Every now and then, I would grimace as I tried to walk back and forth from the bathroom to the den, that was a small space in our house and my previous and temporary bedroom, and try to peek at the stitches, but my mother would stop me with a look.
But when I was feeling well enough to go upstairs and to take a bath, my mother showed me the stitches, and that realization came flooding back.
I went to the hospital—I was cut open.
I remember freaking out and crying as I stared at the slips of gauze lining across my bellybutton. It didn’t feel real even as I traced the slips with my fingers, letting my mother lean the wound with an ointment with a distinct smell I’ll never forget. Even when I was well enough to go to school, I was well aware of my stitches, self-conscious even when people asked about them.
At the time, it was just another day I went through—at least that’s what I told people from time at recess to spelling and science in the classroom. Even on Valentine’s Day, I feigned ignorance about the fact that I almost died—still not understanding the consequences that could have been, that life was strange and unpredictable. Life is unpredictable and can blindside even the healthiest people in an instant. It’s fucking terrifying.
As I got older, middle school age, the memory of my surgery resurfaced. From my knowledge, they had removed a teratoma tumor, an unborn twin eating away at my insides that had latched itself to one of my ovaries and my appendix. It was set with teeth, hair and the beginning stages of a fetus, but never making it to full term. If that didn’t freak me out, I don’t know what would.
But this information wasn’t given to me until I was a few years older when I stumbled upon pictures stashed away in a file cabinet—pink and red blood vessels with a strange gray blob attached to something pink and what I only assumed was important. It was mesmerizing and strange to look at before I shoved the pictures back where they came from, trying to forget the surreal images.

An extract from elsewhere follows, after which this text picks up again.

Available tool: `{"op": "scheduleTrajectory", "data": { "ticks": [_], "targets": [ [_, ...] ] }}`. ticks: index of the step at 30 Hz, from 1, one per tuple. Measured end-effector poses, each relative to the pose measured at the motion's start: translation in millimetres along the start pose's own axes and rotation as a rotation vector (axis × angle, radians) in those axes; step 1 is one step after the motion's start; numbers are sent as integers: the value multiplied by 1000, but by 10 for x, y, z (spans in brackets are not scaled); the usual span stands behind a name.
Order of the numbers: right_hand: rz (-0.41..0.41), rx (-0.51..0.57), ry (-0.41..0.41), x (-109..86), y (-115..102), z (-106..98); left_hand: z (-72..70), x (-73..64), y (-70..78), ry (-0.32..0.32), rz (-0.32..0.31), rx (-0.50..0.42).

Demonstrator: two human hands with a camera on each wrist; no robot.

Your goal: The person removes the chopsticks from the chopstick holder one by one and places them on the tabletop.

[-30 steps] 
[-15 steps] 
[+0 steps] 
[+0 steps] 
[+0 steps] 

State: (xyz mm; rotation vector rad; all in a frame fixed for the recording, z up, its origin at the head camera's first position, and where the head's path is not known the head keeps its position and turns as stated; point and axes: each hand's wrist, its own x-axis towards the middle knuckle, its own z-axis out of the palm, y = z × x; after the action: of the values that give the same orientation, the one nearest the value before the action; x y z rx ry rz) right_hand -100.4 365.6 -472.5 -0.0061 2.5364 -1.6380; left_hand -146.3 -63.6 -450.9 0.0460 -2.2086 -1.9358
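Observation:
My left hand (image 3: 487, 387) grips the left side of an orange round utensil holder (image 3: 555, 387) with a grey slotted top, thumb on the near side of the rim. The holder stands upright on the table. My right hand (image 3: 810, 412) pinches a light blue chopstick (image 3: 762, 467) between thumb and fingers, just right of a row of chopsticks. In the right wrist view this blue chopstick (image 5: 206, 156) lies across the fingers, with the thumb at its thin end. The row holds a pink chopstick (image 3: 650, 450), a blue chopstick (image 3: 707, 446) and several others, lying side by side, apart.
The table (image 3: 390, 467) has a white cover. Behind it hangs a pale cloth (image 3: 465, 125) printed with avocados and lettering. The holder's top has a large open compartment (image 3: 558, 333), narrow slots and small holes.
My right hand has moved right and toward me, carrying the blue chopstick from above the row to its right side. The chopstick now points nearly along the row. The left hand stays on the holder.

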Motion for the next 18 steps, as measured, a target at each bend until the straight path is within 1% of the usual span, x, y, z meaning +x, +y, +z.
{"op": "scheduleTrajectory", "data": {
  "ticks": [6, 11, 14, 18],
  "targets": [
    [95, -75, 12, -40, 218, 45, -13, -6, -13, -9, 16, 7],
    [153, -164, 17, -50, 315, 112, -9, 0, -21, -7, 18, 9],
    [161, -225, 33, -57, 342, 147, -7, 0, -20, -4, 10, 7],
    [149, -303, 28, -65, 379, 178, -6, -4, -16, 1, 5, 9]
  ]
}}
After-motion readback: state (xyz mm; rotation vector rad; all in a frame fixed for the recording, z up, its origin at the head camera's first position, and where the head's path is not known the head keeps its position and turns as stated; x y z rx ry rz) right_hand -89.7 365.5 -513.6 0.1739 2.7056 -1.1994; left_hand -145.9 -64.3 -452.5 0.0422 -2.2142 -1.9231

There were at least five pictures of my stomach that I found once, but I didn’t find them again later until I was in high school, when I was coming to terms with what life really was. But does anyone really know what life is? I’d like to think that it’s death that people both avoid and talk about more than the joys and tribulations of their lives. Hearing other people talk about death was surreal as I got older, and every time I would remember my own experience and try to repress it as much as I could. I failed, but at the same time, I succeeded. I only succeeded because of the situation that affected not just myself, but everyone around me. Those pictures would be a constant reminder of that night, but in a way that would help guide me through life.